Your instructions:
If pictures appear in the lines below, skip them and copy exactly the lines from the one containing "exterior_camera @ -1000" through the one containing "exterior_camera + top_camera", and nothing else.

━━━ Given records ━━━

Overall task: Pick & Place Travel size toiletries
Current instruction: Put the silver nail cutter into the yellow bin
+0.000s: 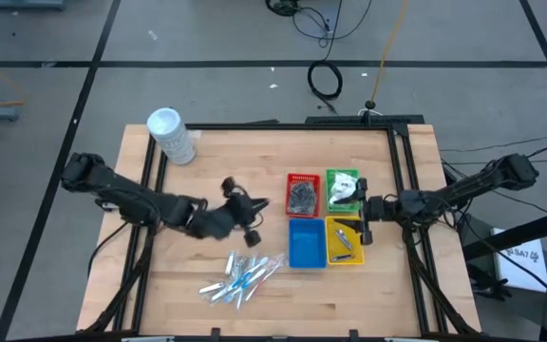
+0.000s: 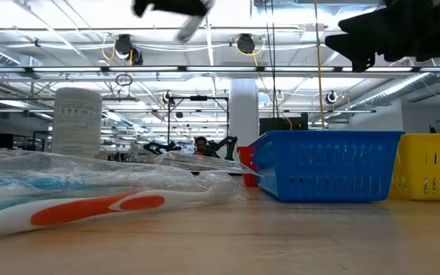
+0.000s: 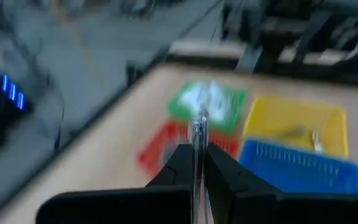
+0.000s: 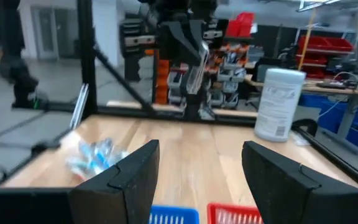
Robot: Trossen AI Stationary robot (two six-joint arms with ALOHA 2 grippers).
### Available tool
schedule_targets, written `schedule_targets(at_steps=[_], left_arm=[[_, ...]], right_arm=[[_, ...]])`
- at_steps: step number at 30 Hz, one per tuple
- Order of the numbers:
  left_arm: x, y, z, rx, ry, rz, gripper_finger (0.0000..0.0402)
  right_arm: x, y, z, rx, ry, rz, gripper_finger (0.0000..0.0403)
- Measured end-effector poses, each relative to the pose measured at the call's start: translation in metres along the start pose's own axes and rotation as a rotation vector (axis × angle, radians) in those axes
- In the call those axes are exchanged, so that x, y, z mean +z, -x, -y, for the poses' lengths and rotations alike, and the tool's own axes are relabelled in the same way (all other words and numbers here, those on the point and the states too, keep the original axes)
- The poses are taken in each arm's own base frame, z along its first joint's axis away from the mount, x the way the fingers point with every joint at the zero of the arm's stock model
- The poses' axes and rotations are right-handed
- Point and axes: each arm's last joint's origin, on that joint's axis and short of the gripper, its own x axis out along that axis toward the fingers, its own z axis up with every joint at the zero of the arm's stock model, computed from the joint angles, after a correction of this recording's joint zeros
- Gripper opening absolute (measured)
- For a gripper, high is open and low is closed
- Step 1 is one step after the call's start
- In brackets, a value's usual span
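Left gripper (image 3: 199, 163) pinched shut on one slim clear-wrapped stick (image 3: 197, 127), held above the wooden table (image 1: 198, 285) left of the square trays. Remaining pile of clear-wrapped blue-and-white sticks (image 1: 241, 277) lies at the near edge, left of the blue plastic tray (image 1: 306, 244). Right gripper (image 4: 199, 163) waits with jaws apart over the right-hand trays. Judgement: stick is light, stiff inside, wrapper slippery; grip mid-length, across the narrow side.
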Motion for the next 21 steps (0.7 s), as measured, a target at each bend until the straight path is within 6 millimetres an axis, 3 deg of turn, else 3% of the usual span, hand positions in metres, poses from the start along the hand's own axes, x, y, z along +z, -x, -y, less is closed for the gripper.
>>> schedule_targets(at_steps=[4,13,21], left_arm=[[0.016,-0.025,-0.01,-0.127,-0.096,0.119,0.0005],[0.017,-0.089,-0.024,-0.373,-0.104,0.369,0.0005],[0.007,-0.111,-0.029,-0.421,-0.072,0.401,0.0005]], right_arm=[[-0.001,-0.006,0.003,-0.029,-0.048,0.034,0.0222],[-0.003,-0.026,0.003,-0.052,-0.073,0.119,0.0262],[0.004,-0.055,-0.001,-0.057,-0.007,0.103,0.0255]])
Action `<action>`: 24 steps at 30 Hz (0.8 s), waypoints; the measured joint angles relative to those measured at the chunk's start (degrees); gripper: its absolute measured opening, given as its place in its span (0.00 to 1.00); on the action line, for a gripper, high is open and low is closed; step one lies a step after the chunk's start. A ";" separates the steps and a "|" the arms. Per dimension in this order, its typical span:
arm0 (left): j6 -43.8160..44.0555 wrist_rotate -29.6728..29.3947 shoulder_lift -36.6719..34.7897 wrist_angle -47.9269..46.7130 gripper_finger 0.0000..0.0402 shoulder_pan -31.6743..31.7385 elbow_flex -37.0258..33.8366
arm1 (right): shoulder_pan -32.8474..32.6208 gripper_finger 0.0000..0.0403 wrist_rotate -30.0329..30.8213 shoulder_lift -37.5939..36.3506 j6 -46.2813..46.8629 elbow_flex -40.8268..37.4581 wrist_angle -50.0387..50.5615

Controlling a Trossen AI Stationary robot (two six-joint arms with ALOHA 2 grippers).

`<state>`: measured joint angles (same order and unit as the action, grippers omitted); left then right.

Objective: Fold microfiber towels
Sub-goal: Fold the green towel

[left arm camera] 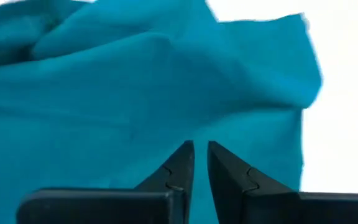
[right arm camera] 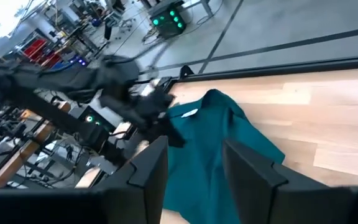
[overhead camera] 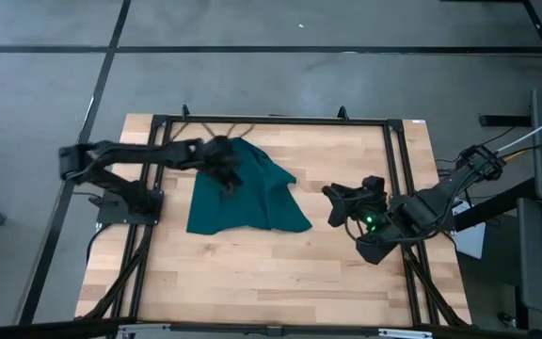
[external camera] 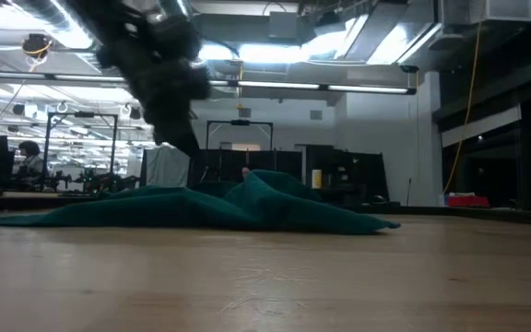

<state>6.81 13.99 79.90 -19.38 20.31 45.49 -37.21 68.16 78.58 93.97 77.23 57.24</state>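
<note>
The dark teal towel (overhead camera: 243,196) lies rumpled on the wooden table, left of its middle, with a raised fold near its far end (external camera: 265,189). Its small white label (right arm camera: 190,113) shows in the right wrist view. My left gripper (overhead camera: 226,175) hangs above the towel's far part, clear of it in the low view (external camera: 184,129). Its fingers (left arm camera: 201,149) stand a narrow gap apart with nothing between them. My right gripper (overhead camera: 342,201) is open and empty to the right of the towel, and its fingers (right arm camera: 194,165) point toward it.
A black metal frame (overhead camera: 271,121) runs around the table's far and side edges. Bare wood (overhead camera: 271,264) lies between the towel and the near edge. The arm bases stand at the table's left (overhead camera: 125,202) and right (overhead camera: 389,240) sides.
</note>
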 joint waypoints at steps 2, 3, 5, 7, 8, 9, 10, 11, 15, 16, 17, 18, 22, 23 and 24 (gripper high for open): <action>-0.83 0.24 4.51 -0.75 0.14 0.21 3.30 | -0.97 0.37 0.03 -0.38 0.01 0.00 0.37; -0.99 0.44 6.44 -0.53 0.16 0.39 5.23 | -1.55 0.36 0.29 -0.62 0.00 0.00 0.41; -1.09 1.14 9.83 -0.39 0.19 0.97 8.49 | -2.85 0.35 1.44 -1.13 0.07 0.00 0.42; -1.47 1.41 13.71 -0.93 0.22 1.76 11.13 | -4.53 0.33 3.48 -1.44 0.05 0.00 0.24; -1.47 1.79 15.65 -1.22 0.23 2.09 12.31 | -5.35 0.32 4.82 -1.56 0.07 0.00 -0.09; -1.49 2.57 17.37 -1.24 0.23 2.37 13.59 | -6.09 0.31 6.42 -1.73 0.07 0.02 -0.45; -1.46 3.28 18.93 -1.15 0.23 2.54 14.80 | -6.89 0.30 7.68 -1.87 0.10 0.02 -0.51; -1.33 3.88 20.40 -1.03 0.23 2.61 15.81 | -7.77 0.30 8.64 -1.89 0.17 0.02 -0.66; -0.69 4.30 26.34 0.06 0.20 1.85 19.09 | -10.74 0.26 11.02 -2.13 0.28 0.02 -1.50; -0.66 4.44 27.67 0.05 0.19 1.52 20.16 | -11.39 0.25 11.42 -2.13 0.31 0.02 -1.67; -0.60 5.06 29.07 -0.14 0.18 1.13 21.41 | -12.04 0.24 11.80 -2.13 0.31 0.00 -1.81; -0.48 5.77 30.58 0.11 0.17 0.56 22.92 | -12.71 0.23 12.35 -2.13 0.31 0.02 -2.01; 1.37 7.76 35.47 2.20 0.13 -2.46 30.14 | -14.64 0.20 14.25 -2.16 0.33 0.02 -2.44; 1.42 7.80 36.46 2.23 0.13 -3.22 32.37 | -15.08 0.20 14.61 -2.21 0.35 0.00 -2.43; 1.51 8.11 37.78 2.17 0.12 -3.95 34.80 | -15.48 0.19 14.97 -2.35 0.35 0.00 -2.44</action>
<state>8.32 22.09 117.68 -17.21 16.35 80.29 -52.69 83.13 76.23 94.32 77.23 54.81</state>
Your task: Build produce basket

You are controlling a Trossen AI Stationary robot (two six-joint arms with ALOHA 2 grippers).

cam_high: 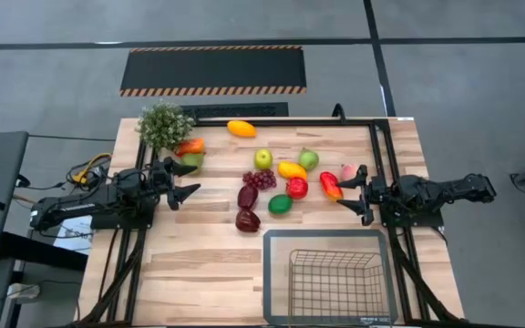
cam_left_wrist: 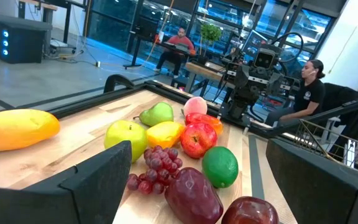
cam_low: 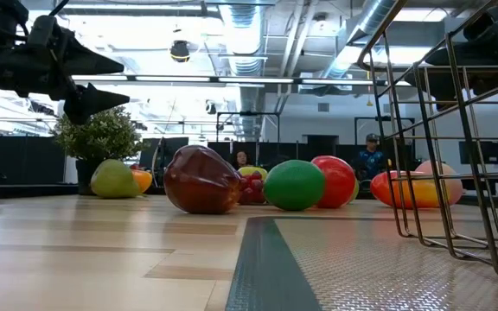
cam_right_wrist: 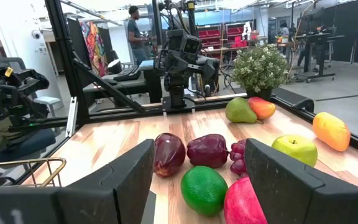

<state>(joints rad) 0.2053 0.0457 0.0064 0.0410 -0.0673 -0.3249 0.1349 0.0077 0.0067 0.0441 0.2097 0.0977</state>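
Observation:
The produce lies on the middle of the table: a green apple (cam_high: 262,158), grapes (cam_high: 260,179), a red apple (cam_high: 297,188), a lime (cam_high: 281,204), two maroon pieces (cam_high: 247,208), a red-orange piece (cam_high: 331,185) and others. A yellow fruit (cam_high: 241,128) lies alone toward the far edge. The wire basket (cam_high: 326,278) rests on the table at the near edge, with nothing in it. My left gripper (cam_high: 194,179) hovers open, left of the produce. My right gripper (cam_high: 346,189) is open just right of the red-orange piece; a red piece (cam_right_wrist: 247,202) shows between its fingers.
A bushy potted plant (cam_high: 163,125) stands at the far left corner, with an orange fruit (cam_high: 190,146) and a green pear (cam_high: 192,160) beside it. Black frame rails run along the far edge and both sides. People sit in the room beyond the table.

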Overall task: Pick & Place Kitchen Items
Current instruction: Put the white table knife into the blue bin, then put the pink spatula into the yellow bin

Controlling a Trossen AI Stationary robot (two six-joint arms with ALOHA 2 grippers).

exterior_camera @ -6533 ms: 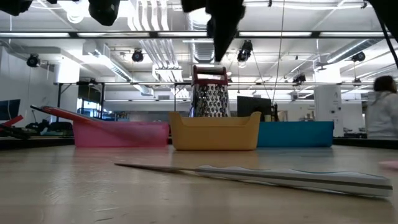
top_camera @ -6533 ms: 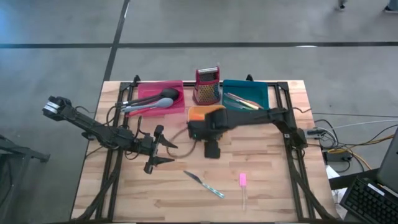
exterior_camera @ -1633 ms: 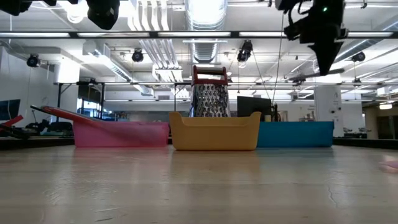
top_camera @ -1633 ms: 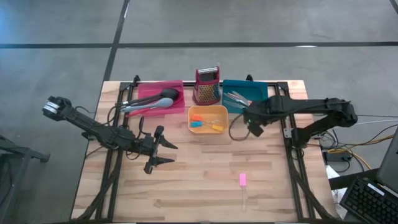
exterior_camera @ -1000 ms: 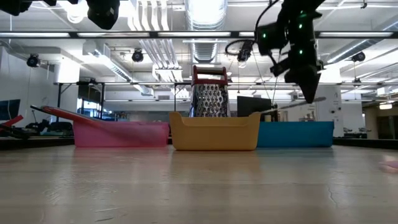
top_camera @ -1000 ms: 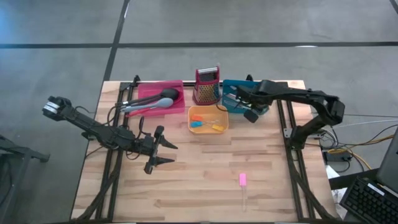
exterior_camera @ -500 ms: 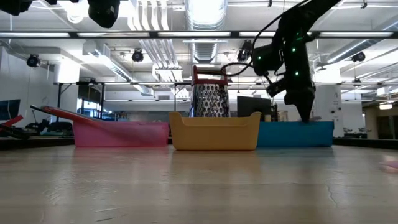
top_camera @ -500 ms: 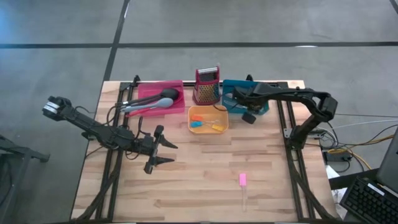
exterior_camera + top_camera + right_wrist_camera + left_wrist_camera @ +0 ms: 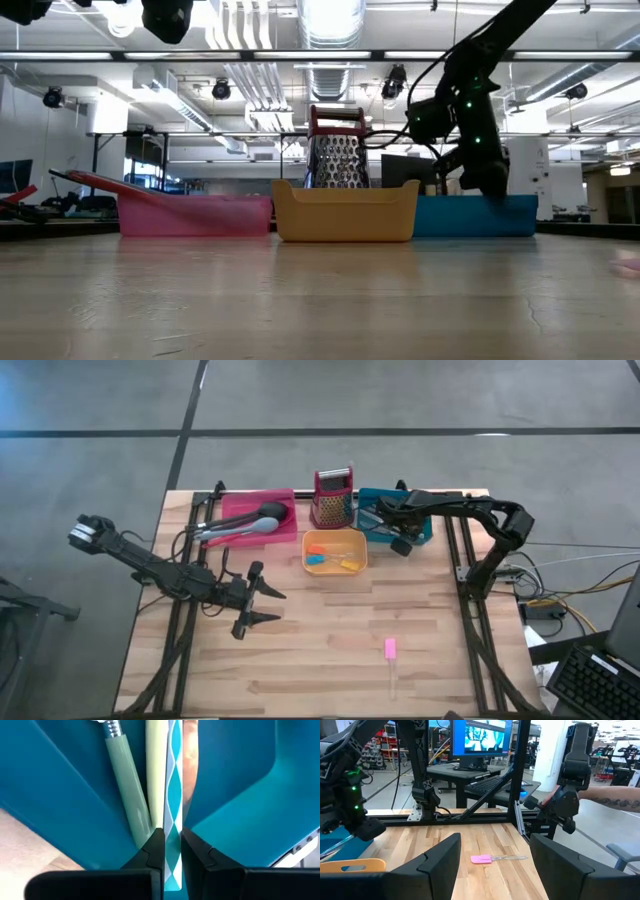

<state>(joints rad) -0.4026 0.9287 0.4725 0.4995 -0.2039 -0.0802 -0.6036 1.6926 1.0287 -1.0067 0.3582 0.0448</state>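
since earlier, the right gripper (image 9: 172,845) has carried the patterned knife (image 9: 173,795) off the desk (image 9: 330,660) into the teal tray (image 9: 420,520), clamped on it; next, release. left gripper (image 9: 262,607) waits wide.

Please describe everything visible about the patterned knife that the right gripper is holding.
The patterned knife is slim, with a handle in a teal and pale blue diamond pattern and, beyond it, a blade that looks coppery in the reflection. The right gripper is shut on the handle. The knife points down into the teal tray, lying close beside a pale yellow handle and a grey-green handle already inside.
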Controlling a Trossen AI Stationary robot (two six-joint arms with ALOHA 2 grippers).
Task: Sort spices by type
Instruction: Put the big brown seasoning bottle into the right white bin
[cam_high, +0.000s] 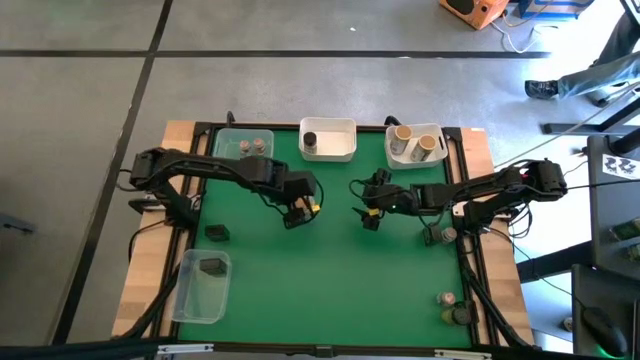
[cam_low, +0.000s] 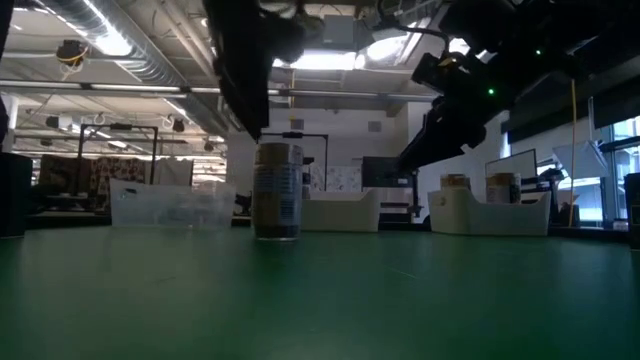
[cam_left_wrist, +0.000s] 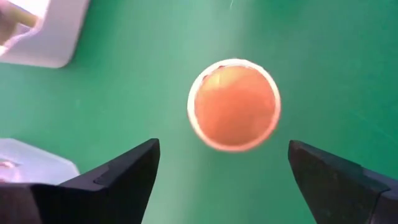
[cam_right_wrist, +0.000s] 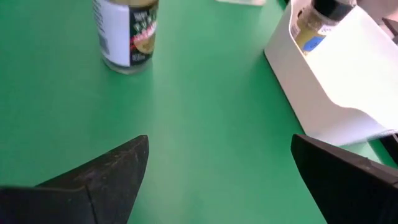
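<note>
Wide bare green mat (cam_high: 330, 270) across front-middle of bench, open for passing. One upright jar (cam_low: 277, 190) mid-mat, directly under left claw (cam_high: 298, 212), wide-open fingers (cam_left_wrist: 118, 174) clear of it on both sides. Right claw (cam_high: 368, 215) hanging just right of centre, also open. Back edge blocked by three tubs (cam_high: 328, 140). Clear tub (cam_high: 202, 286) and dark block (cam_high: 217, 233) at left; loose jars (cam_high: 452, 305) front-right.
</note>
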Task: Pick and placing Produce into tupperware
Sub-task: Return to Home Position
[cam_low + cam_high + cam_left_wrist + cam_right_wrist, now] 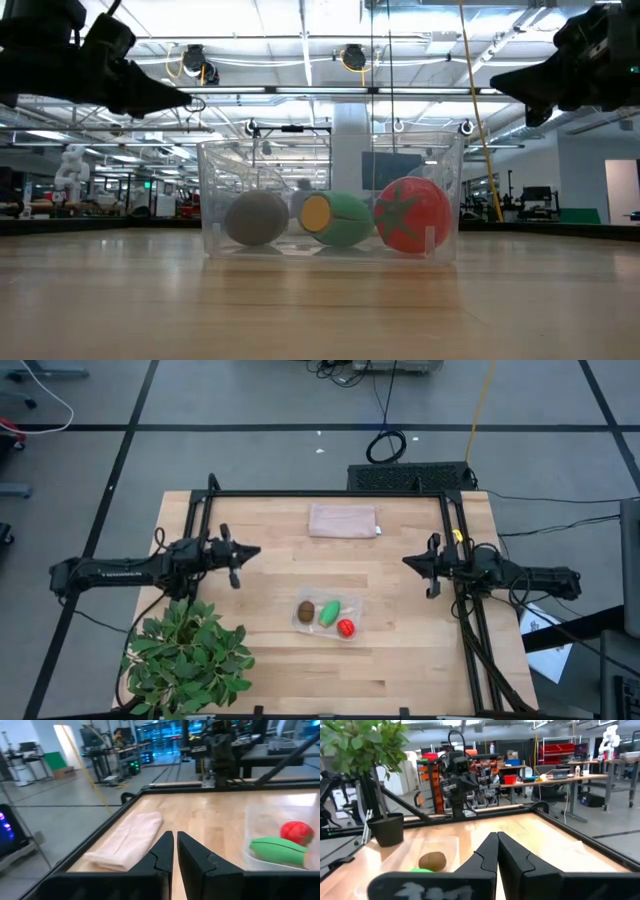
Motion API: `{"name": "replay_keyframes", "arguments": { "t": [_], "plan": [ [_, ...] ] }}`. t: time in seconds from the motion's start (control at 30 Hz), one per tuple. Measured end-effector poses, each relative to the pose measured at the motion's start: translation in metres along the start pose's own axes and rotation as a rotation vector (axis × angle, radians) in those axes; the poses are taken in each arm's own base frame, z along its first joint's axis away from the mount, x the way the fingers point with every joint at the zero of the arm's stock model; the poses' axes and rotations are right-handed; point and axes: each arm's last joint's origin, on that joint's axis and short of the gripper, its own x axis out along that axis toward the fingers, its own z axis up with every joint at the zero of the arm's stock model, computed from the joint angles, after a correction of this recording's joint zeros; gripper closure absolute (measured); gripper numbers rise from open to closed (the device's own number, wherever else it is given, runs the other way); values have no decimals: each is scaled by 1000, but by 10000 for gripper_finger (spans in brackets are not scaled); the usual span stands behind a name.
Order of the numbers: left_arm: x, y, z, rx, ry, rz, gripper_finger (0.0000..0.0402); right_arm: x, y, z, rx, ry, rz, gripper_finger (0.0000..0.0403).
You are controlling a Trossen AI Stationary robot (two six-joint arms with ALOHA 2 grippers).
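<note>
Tupperware [354, 603], three fruits [328, 613] inside, lies between left pincer [252, 552] and right pincer [410, 561]; both raised well clear, pressed together, empty

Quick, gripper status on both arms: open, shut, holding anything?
Left gripper: closed, holding nothing.
Right gripper: closed, holding nothing.

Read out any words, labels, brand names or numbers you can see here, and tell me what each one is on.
No text can be read.
White lettering on the left arm: too small to read.
Pale marks on the base of the right gripper: blurred, unreadable.
The tupperware and the cloth: no lettering visible.
</note>
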Motion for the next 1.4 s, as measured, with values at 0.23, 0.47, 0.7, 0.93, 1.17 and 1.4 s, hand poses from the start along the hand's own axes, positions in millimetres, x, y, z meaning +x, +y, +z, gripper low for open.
{"name": "replay_keyframes", "arguments": {
  "t": [0.23, 0.47, 0.7, 0.93, 1.17, 1.4],
  "plan": [
    [-1, -3, 5, 38, -71, -133, 373, 0, 1, 0, -8, 0, 44, 403],
    [-2, -10, 6, 71, -91, -242, 373, 0, 1, -2, -12, 20, 44, 403],
    [-2, -13, 1, 80, -39, -251, 373, 0, 0, -6, -3, 60, 43, 403],
    [-5, -14, -18, 108, -68, -203, 373, 0, 0, -6, -7, 65, 43, 403],
    [-6, -15, -13, 108, -120, -245, 373, 0, 0, -6, -8, 63, 43, 403],
    [-10, -14, -6, 141, -200, -262, 373, 0, 1, -1, -21, 11, 46, 403]
  ]
}}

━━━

Exercise output:
exterior_camera @ -1000 ms: 
top_camera @ -1000 ms: 
exterior_camera @ -500 ms: 
top_camera @ -500 ms: 
exterior_camera + top_camera + right_wrist_camera + left_wrist_camera @ +0 ms: 

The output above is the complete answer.